As contas foram extraídas do aplicativo de mensagens de Yago Steferson Alves dos Santos, o “Yago Gordão” ou “Supremo”. Ele é um dos integrantes da Sétima Coluna, grupo de fundadores e principais líderes da GDE, que possuem anéis templários para se distinguir aos demais chefes da organização.
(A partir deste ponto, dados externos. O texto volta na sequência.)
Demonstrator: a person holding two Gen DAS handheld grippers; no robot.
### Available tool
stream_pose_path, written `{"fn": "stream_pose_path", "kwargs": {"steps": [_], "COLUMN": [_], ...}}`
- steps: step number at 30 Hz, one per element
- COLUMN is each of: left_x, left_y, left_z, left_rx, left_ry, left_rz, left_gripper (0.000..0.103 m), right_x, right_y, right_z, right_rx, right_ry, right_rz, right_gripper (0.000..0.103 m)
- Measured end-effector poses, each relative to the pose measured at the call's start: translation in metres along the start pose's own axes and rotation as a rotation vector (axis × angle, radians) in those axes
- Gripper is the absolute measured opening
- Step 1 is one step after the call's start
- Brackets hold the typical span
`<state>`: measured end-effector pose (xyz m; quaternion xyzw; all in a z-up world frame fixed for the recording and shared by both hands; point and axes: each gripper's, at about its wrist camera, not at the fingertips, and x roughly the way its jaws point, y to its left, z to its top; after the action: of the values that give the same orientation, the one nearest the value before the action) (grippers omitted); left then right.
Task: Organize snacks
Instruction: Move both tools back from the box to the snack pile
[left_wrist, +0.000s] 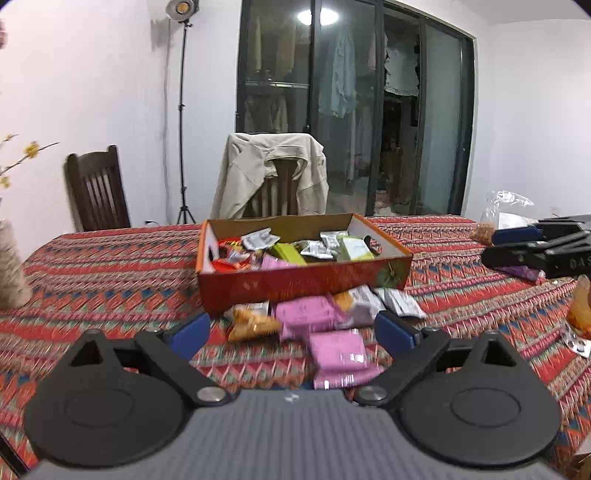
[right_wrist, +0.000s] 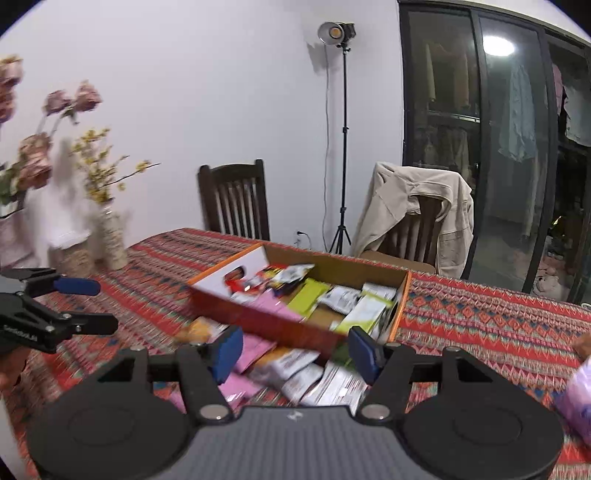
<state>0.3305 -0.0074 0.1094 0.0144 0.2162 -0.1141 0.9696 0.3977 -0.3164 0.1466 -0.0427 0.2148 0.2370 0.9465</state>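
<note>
An orange cardboard box (left_wrist: 303, 282) (right_wrist: 266, 319) holding several mixed snack packets stands on the patterned tablecloth. Loose packets lie in front of it: pink ones (left_wrist: 338, 350) (right_wrist: 245, 352), a silver one (left_wrist: 400, 301), a yellow-brown one (left_wrist: 251, 325) and white ones (right_wrist: 306, 376). My left gripper (left_wrist: 291, 328) hovers above this pile, jaws wide open and empty; it also shows at the left edge of the right wrist view (right_wrist: 92, 304). My right gripper (right_wrist: 295, 352) is open above the pile by the box's near corner, with nothing pressed between its pads.
Vases with flowers (right_wrist: 110, 236) stand at the table's left end. Two dark chairs (left_wrist: 98, 188), one draped with a beige jacket (left_wrist: 273, 173), and a light stand (left_wrist: 183, 110) are behind the table. A plastic bag (left_wrist: 508, 210) and a purple pack (right_wrist: 576, 398) lie to the right.
</note>
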Motion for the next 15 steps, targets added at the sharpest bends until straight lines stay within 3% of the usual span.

Legenda: Sétima Coluna da GDE

O relatório que investiga a conexão interestadual do tráfico de drogas com lavagem de dinheiro por meio de empresas fictícias e "laranjas" indexou 11 nomes entre pessoas físicas e jurídicas. Eles são considerados investigados por serem titulares de contas vinculadas à GDE. A partir deles, descobriu-se uma teia de 65 pessoas que realizavam supostas atividades ilícitas, cedendo suas contas bancárias para intermediação de compra e venda de psicoativos ilegais.

Casos

Uma empresa de construção com sede na cidade de Contagem (MG), por exemplo, foi apontada pelo Coaf como uma das que estavam apresentando movimentação na conta de forma suspeita desde a abertura, em fevereiro de 2019. O negócio, embora tivesse afirmado às autoridades que tinha faturamento de R$ 120 mil anual, movimentou, em seis meses, R$ 7,5 milhões, com recebimento de depósitos online em conta de diversos locais do Brasil. 

Outro exemplo de indício de lavagem de dinheiro é o caso de um homem rondonense. Ele é cadastrado como trabalhador informal, cuja renda é de R$ 1,8 mil. Contudo, em seis meses, a sua conta bancária apresentou movimentação de R$ 3,4 milhões. Segundo o RIF, o cliente trabalha com câmbio clandestino e "utiliza a conta para receber depósitos de terceiros para ser enviado para os estudantes de medicina na Bolívia, sem informar a Receita Federal".